### Work to be completed
The data below holds a line containing "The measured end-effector" and a line containing "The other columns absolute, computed"; please quote exactly those two lines and every line between them, and nothing else.

### Supplied information

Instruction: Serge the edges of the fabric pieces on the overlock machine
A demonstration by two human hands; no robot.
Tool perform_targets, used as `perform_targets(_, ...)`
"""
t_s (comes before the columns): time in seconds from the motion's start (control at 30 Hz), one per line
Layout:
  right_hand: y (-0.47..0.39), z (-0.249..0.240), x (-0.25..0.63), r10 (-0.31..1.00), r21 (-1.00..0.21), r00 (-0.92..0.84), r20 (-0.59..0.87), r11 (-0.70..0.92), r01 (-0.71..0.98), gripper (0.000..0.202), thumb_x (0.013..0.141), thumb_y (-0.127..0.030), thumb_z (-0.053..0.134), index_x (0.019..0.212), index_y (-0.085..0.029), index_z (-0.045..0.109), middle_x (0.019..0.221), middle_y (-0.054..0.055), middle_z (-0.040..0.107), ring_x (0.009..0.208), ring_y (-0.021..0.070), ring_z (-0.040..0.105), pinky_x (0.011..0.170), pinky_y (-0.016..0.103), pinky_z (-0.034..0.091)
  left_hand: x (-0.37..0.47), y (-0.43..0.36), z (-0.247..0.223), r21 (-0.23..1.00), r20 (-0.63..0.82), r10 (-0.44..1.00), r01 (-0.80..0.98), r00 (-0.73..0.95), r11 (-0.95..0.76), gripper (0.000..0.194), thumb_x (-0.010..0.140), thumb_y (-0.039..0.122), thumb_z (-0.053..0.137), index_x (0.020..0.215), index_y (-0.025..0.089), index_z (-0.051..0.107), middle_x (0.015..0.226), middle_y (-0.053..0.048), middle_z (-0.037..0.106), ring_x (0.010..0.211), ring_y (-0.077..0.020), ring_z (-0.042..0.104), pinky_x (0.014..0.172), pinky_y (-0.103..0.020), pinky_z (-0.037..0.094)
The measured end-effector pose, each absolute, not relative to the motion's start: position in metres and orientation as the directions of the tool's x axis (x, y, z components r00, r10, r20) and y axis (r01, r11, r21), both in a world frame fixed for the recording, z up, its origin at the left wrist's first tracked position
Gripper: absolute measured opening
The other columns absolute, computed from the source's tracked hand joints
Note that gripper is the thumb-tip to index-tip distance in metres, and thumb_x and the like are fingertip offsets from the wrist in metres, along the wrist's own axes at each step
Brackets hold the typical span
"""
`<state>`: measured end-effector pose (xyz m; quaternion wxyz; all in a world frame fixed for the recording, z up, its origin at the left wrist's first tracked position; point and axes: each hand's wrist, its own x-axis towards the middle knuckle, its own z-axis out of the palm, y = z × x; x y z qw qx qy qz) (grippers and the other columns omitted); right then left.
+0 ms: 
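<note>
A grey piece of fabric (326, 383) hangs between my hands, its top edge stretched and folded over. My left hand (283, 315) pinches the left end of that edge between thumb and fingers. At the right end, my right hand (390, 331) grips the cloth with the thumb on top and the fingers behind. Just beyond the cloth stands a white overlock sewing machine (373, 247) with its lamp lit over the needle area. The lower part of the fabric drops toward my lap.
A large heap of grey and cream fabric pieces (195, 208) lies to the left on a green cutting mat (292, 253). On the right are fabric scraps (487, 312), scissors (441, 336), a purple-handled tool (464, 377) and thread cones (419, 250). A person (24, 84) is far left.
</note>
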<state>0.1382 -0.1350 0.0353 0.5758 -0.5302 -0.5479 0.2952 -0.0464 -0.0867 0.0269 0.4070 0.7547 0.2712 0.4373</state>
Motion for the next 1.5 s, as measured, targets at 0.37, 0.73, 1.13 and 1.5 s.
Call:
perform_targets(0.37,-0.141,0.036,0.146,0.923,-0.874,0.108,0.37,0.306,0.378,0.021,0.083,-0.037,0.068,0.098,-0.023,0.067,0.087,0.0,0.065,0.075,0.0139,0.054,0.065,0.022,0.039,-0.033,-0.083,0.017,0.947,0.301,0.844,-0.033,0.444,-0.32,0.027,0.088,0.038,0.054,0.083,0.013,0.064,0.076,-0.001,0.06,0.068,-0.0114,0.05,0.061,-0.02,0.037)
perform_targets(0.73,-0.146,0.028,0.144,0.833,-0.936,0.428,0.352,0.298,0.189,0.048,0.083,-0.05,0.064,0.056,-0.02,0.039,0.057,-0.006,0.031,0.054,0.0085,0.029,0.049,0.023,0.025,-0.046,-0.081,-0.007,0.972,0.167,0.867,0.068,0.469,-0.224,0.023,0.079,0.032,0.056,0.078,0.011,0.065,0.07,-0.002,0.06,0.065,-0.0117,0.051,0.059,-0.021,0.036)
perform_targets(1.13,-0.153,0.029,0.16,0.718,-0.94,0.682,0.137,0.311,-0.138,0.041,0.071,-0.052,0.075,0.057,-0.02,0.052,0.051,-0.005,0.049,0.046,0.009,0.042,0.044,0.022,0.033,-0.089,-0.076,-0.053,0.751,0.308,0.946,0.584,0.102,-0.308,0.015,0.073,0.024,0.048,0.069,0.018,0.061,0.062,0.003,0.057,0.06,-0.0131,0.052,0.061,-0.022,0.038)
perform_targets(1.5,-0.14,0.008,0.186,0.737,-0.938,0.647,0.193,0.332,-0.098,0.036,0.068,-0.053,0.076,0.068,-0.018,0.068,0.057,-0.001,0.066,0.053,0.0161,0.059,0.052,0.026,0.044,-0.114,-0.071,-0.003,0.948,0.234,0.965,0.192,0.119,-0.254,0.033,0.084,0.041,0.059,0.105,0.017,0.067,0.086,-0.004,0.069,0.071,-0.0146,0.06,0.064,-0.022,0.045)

### Response
The measured end-effector pose, each absolute, not relative to the motion's start: position in metres and orientation as the directions of the tool's x axis (x, y, z components r00, r10, r20) and y axis (r01, r11, r21), both in a world frame fixed for the recording, z up, its origin at the left wrist's first tracked position
Gripper: absolute measured opening
The other columns absolute, computed from the source's tracked hand joints

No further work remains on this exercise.